• _Goal of the exercise_
Every line below that holds the string "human" must be copied.
-=-=-
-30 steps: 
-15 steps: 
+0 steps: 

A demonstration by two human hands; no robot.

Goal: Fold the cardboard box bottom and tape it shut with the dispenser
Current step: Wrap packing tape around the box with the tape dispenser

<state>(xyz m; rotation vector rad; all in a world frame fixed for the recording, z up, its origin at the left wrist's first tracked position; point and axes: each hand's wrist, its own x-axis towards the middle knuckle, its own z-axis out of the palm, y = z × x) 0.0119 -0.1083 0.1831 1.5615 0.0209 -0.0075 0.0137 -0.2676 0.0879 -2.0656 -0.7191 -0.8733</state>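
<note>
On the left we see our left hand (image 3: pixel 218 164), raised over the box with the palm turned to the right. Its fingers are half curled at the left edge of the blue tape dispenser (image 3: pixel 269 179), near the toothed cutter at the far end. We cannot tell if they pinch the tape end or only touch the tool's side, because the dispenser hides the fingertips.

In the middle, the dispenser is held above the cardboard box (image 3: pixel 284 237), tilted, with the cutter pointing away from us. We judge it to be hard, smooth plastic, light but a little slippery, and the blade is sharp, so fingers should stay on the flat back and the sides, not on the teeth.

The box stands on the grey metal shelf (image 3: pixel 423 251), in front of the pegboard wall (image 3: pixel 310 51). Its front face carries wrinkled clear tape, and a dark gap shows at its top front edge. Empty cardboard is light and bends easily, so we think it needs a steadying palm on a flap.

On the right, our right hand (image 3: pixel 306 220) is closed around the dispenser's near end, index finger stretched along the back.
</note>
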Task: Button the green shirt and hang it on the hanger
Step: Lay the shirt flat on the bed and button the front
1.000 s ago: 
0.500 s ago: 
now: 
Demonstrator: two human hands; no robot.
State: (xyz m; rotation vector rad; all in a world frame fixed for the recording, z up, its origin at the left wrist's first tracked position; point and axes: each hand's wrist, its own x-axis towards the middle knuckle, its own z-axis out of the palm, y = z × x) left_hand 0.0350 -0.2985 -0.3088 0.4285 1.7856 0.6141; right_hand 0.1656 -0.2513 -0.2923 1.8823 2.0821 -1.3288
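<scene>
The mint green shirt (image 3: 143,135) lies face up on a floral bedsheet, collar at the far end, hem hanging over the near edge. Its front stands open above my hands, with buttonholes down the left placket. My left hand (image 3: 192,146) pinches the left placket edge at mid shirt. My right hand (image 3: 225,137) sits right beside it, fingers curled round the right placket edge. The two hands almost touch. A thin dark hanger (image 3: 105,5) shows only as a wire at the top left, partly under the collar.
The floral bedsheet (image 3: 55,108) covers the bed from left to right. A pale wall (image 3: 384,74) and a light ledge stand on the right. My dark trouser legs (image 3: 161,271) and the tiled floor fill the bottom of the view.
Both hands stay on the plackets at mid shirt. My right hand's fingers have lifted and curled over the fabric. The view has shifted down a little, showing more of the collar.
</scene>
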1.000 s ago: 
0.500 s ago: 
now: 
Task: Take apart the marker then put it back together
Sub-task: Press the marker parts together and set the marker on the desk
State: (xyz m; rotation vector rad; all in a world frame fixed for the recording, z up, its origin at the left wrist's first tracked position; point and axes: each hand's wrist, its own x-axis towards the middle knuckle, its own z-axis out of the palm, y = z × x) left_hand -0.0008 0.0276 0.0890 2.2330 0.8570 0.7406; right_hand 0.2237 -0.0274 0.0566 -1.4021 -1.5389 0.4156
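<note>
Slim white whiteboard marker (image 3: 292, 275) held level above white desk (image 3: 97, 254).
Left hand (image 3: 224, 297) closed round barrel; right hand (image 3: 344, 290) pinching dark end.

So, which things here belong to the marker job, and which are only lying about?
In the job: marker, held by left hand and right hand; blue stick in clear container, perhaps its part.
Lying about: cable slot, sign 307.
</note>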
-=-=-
• _Expected answer_
A demonstration by two human hands; no robot.
Demonstrator: two human hands; no robot.

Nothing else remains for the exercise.